いや、この物語のなかの洋子は、そうした下世話な価値観からではなく、たとえ病気が原因だったとしても、そこからやってくる作品の鼓動を聞くという創作のプロセスに喜びを見出している、そんな自分を最後まで貫き通したい、そうした自分を生きていきたい、と思った。
病気も自分の人生、それによって授かった才能も自分自身、誰でもない自分であることには間違いない。
そして、人はそれを「運命」と呼ぶのかもしれない。
洋子の選択は、壮絶で尊い芸術家の「それ」だったのだろう。
洋子が、脳は不思議だ、と言っていたが、ある種のギフト(才能)というのは努力や頑張りとは別の次元にある、という視点もこのドラマは語っているのかもしれない。
エースが日に日に弱っていく洋子のもとへお金を返しに来るシーンがある。あの手術だと5千万円で十分だと言って、残りの5億5千万円を返却に来る。洋子は、受け取らない。自分にはもう必要ないから、と。死にゆく自分にお金は必要ない。確かにその通りだし、悟りでもある。洋子の決意と覚悟がここからも滲み出る。
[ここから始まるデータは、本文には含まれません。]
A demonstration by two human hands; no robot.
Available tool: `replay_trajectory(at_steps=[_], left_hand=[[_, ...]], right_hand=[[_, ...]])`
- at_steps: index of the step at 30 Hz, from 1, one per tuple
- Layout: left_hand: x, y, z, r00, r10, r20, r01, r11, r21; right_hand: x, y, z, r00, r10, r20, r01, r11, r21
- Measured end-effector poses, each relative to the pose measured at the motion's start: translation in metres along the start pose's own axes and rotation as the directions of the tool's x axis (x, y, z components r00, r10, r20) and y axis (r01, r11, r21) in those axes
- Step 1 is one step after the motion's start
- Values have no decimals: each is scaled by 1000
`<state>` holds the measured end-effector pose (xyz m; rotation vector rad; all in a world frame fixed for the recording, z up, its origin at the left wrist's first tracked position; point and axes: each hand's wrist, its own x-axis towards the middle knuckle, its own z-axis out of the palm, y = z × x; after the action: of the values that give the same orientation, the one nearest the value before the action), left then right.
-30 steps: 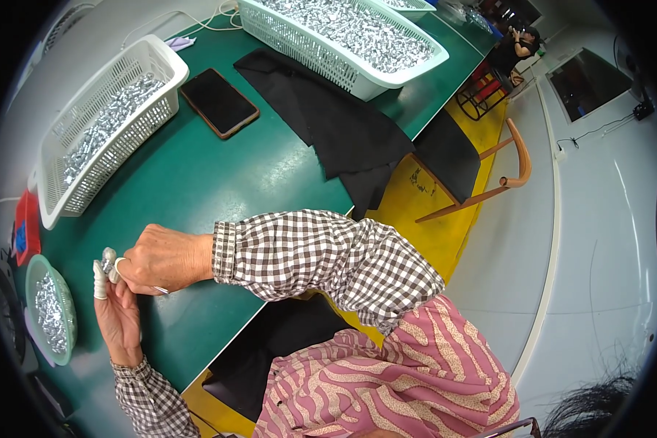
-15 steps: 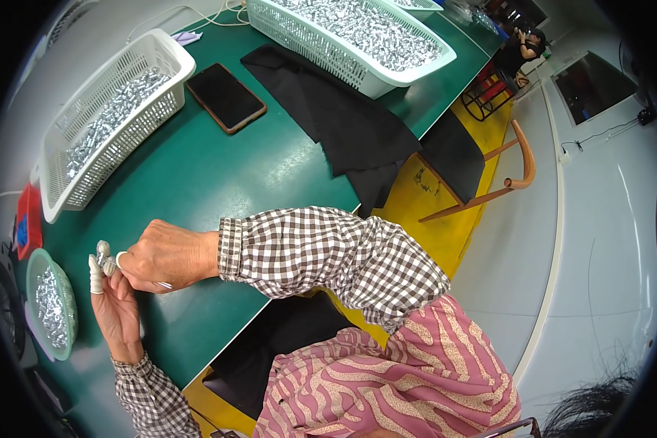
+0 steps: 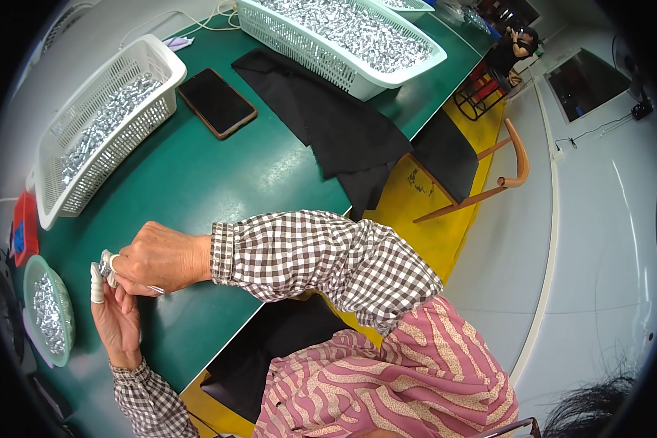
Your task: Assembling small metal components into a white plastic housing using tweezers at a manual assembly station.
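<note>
Above the near left part of the green table, my two hands meet at the fingertips. My left hand point(image 3: 118, 325), with white finger cots on it, is closed on a small silver metal part point(image 3: 104, 267). Knuckles up, my right hand point(image 3: 162, 255) is curled beside it, its fingertips, one in a white cot, against the part. A thin silver tip point(image 3: 156, 290) pokes out from under the right hand; the rest of that tool is hidden in the fist. Left of the hands stands a round green basket point(image 3: 68, 339) of small silver parts.
A white basket point(image 3: 113, 182) of silver parts stands at the far left, a larger one point(image 3: 376, 86) at the back. Between them lie a phone point(image 3: 217, 104) and black cloth point(image 3: 343, 135). A red bin point(image 3: 26, 230) sits at the left edge. Chair point(image 3: 452, 160) and person point(image 3: 515, 51) are right.
The whole view has shifted slightly. My right fingers have closed in over the small silver part, covering more of it. Both hands stay together.
</note>
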<state>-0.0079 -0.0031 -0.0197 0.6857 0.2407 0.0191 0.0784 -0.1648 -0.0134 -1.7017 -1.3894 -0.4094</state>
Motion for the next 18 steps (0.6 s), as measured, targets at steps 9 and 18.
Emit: replay_trajectory(at_steps=[9,18], left_hand=[[11,12,-20,994,113,-5,-113,994,5],[0,5,5,996,56,-64,-36,962,272]], right_hand=[[6,2,-2,989,-57,-137,60,998,16],[10,11,-6,971,129,-202,-67,956,285]])
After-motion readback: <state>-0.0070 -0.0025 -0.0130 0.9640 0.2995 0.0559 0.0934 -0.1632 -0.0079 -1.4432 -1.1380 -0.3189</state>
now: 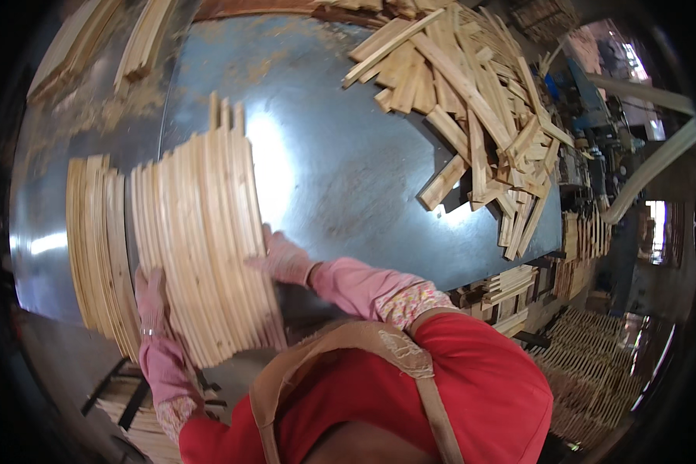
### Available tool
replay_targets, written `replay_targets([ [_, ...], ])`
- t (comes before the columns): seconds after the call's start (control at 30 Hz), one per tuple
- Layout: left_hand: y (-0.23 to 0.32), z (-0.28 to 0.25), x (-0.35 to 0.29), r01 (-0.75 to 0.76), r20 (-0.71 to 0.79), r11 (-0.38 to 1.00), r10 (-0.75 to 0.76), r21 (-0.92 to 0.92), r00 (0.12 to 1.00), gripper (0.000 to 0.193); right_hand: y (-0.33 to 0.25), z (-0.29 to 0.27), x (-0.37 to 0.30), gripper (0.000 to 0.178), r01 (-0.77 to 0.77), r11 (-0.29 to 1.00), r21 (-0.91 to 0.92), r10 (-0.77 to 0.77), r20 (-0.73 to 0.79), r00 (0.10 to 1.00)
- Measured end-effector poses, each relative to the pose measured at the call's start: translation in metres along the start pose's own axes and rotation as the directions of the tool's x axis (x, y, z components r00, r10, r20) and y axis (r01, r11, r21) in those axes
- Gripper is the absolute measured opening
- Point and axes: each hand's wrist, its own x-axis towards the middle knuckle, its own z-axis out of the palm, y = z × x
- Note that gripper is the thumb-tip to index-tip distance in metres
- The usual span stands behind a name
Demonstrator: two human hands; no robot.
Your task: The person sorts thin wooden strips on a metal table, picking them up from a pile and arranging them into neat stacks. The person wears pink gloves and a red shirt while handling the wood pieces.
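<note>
Wooden slats (201, 232), bundled at the worktop's (348, 170) near side, between left hand (153, 300) and right hand (286, 261).
Each grip is clamped on one side of the slats, finger contact partly hidden. Pile (472, 85) cut off at top; machinery (595, 147) at right dark, indistinct.

Offered a broad open lane over the bare middle of a shiny blue-grey metal tabletop (340, 170), between a packed row of long pale wooden slats (201, 232) at left and a jumbled heap of loose wooden boards (468, 81) at right. Left only a slim gap beside a narrower stack of pale wooden strips (97, 240), obstructed at the near end by the pink-sleeved left hand (151, 301).
</note>
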Motion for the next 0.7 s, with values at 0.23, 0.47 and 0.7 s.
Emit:
replay_targets([
  [0.23, 0.036, 0.036, 0.004, -0.059, -0.238, 0.896, 0.180, 0.441, 0.954, 0.070, 0.058, -0.132, 0.096, 0.092, 0.100, 0.994, 0.034, -0.092, -0.190, 0.977],
  [0.47, 0.216, 0.258, 0.032, -0.388, -0.069, 0.905, 0.404, 0.172, 0.912, 0.062, 0.030, -0.438, 0.170, 0.095, -0.035, 0.869, 0.494, 0.399, -0.656, 0.640],
  [0.7, 0.327, 0.475, 0.120, -0.382, 0.454, 0.924, 0.348, -0.019, 0.820, 0.067, 0.141, -0.347, 0.158, 0.060, 0.312, 0.940, 0.139, -0.176, -0.585, 0.792],
])
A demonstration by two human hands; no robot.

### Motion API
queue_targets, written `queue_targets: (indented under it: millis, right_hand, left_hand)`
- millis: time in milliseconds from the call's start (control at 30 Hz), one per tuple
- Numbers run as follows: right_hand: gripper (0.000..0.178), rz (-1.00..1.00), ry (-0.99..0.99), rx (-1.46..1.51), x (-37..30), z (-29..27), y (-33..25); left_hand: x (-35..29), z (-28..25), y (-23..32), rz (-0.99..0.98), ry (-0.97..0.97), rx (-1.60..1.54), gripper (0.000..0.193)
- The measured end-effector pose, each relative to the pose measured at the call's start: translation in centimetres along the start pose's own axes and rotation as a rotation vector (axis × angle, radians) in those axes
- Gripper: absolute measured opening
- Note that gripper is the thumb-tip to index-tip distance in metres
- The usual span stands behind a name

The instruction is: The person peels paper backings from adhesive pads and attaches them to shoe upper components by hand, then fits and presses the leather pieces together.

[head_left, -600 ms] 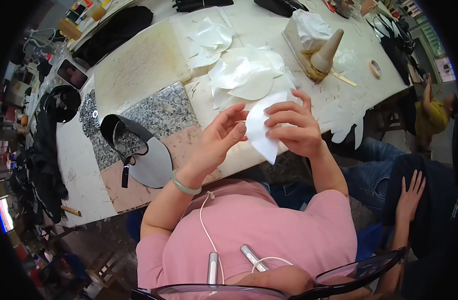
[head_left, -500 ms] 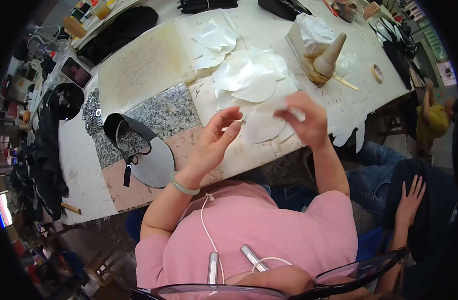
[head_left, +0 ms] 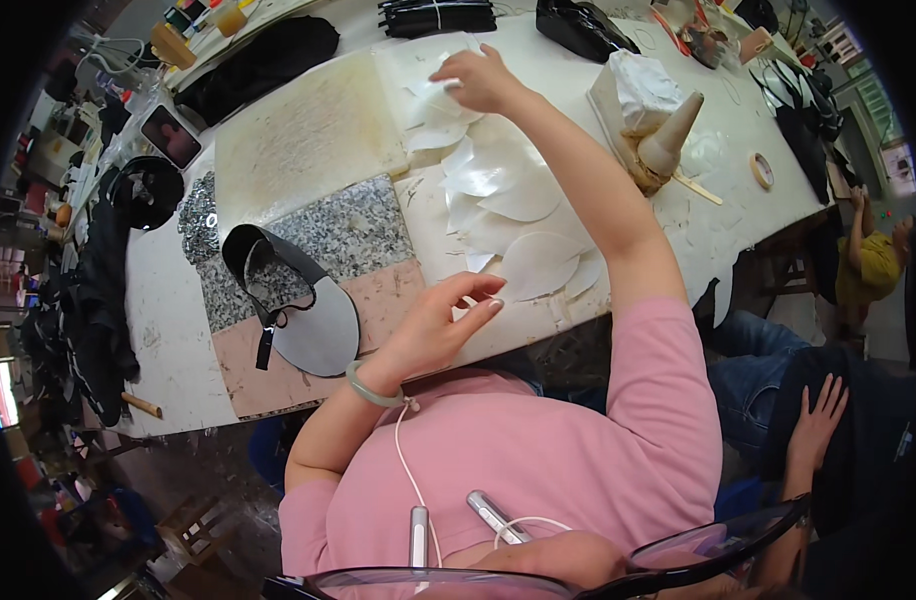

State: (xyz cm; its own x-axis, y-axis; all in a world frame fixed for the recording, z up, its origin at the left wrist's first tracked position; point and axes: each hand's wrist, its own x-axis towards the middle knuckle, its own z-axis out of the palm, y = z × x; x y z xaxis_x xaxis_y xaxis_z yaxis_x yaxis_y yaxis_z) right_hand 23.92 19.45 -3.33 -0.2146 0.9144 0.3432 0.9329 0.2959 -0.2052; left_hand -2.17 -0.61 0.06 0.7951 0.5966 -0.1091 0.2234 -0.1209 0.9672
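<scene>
My right hand (head_left: 478,80) is stretched out over the small far pile of thin white pieces (head_left: 438,130). Its fingers are apart and bent downward, and I see nothing held in them. Closer in lies a larger heap of white leaf-shaped pieces (head_left: 508,185), with a few broad rounded ones (head_left: 543,265) near the table's front edge. My left hand (head_left: 443,320), a pale bangle on its wrist, hovers by the front edge just left of these. Its fingers are loosely curved with a gap to the thumb, and it is empty.
A black and grey sun visor (head_left: 318,325) lies on the left, over a speckled stone slab (head_left: 323,230) and pinkish board. A cloudy cutting board (head_left: 308,135) is behind. At right stand a wrapped block (head_left: 633,90) with a cone (head_left: 671,140) and a tape roll (head_left: 761,171). A person sits on my right.
My right hand has gone from the near white pieces to the far pile. My left hand has dropped slightly toward the front edge. The view has shifted a little.
</scene>
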Motion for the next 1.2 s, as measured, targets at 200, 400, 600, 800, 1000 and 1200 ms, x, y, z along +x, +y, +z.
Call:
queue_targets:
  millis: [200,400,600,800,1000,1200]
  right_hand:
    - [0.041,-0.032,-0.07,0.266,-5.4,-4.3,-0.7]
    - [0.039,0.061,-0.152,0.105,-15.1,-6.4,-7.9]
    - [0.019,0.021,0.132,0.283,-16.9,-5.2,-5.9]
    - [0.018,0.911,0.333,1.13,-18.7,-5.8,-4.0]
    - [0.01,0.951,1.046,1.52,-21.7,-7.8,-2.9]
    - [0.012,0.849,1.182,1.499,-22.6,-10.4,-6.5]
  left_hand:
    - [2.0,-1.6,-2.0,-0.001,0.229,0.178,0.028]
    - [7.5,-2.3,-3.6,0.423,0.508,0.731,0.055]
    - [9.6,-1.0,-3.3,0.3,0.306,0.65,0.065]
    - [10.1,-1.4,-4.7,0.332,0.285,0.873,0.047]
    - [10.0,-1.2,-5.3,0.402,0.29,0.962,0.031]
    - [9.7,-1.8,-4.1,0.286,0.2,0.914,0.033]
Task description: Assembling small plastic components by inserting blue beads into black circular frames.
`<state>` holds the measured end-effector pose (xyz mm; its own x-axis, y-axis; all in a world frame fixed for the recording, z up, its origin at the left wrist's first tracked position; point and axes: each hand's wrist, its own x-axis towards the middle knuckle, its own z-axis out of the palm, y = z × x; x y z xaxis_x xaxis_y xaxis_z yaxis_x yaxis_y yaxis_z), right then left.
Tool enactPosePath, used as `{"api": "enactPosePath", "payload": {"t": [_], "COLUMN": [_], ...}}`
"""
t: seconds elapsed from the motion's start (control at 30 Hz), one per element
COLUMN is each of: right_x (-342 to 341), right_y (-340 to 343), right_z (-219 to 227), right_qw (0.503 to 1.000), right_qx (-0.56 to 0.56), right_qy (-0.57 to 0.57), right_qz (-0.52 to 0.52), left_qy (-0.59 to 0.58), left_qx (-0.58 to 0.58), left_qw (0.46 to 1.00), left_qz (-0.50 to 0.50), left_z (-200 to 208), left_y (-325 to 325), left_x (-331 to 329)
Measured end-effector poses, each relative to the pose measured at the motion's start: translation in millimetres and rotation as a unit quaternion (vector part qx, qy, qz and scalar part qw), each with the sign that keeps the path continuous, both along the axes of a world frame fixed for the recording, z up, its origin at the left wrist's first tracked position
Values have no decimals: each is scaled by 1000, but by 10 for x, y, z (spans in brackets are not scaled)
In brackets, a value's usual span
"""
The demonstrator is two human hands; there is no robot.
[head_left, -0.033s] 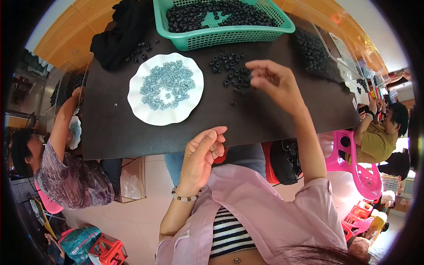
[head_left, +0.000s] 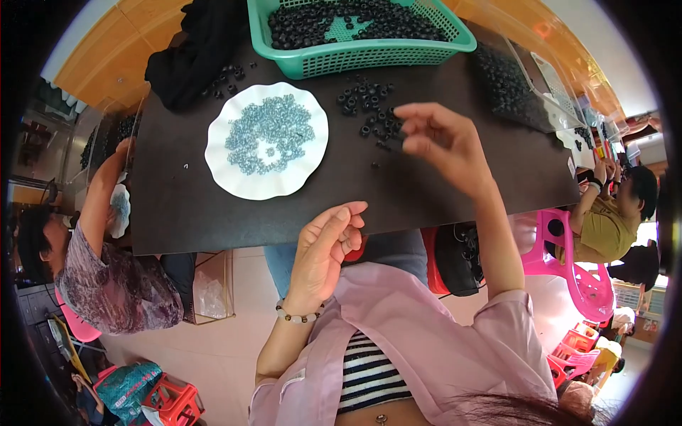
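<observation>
My right hand hovers beside a loose pile of small black ring-like parts on the dark table. Its thumb and fingers are apart, and I see nothing between them. Close to the table's near edge is my left hand, its thumb pressed against curled fingers. Whatever it may hold is hidden or too small to make out. A white plate with a wavy rim lies to the left, bearing many small clear bluish pieces. One single black part rests apart from the pile.
A green basket of black parts stands at the far edge. A clear bin with more is at the far right, a black cloth at the far left. Other people sit left and right; a pink chair stands right.
My right thumb has dropped slightly, so the gap to the fingers is wider. My left hand stays nearly still.
</observation>
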<state>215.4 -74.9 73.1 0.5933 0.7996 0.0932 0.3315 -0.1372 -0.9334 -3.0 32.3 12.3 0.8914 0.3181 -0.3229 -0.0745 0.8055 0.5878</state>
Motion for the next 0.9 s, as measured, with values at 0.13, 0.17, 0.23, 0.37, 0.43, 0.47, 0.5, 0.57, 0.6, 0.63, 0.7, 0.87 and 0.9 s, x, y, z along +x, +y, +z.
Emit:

もしかしたらこの訪問には、最後のチャンス、すなわち洋子の心変わり(腫瘍をすべて摘出する)を促そうというエースの意図もあったのかもしれない。
人生は選択の連続だ。自分で選択しても後悔することはあると上に書いたが、ジェーン・スーが次のように書いている記事を目にした。
何事も、先に決まっている正解はありません。50年近く生きてきて、自分が選んだほうを自分で正解にしていくしかないのだなと我が身を振り返りしみじみ思います。
(毎日新聞「人生相談」2023年2月3日)
全体的に良い出来のドラマでもそうでないドラマでも、ピカイチの回があったりするものだ。あるいは、結局この回だけが傑作だったよね、というようなこともある。
「Get Ready!」の第4話は、その種のエピソードではないかと私は思う。
例えば「死神くん(2014年テレビ朝日/主演 大野智)」は、第1話だけがよかった。「フラジャイル(2016年フジテレビ/主演 長瀬智也)」は、第5話が傑作だった。
人の心に深く残るエピソードには、個別的にこれからも注目していきたいと思う。
洋子を演じたゲストスターの美村里江は、最近こうした良い役回りに当たることが多いような気がする。「家庭教師のトラコ(2022年日本テレビ/主演 橋本愛)」では新聞記者で幼い娘の母親だったが、この役もたいへん良かった。「MUI404(2020年TBS/主演 星野源 綾野剛)」第4話でも、たいへん見どころのある女性を演じていた。いずれも自分の意志をしっかり持とうとする一生懸命な女性である。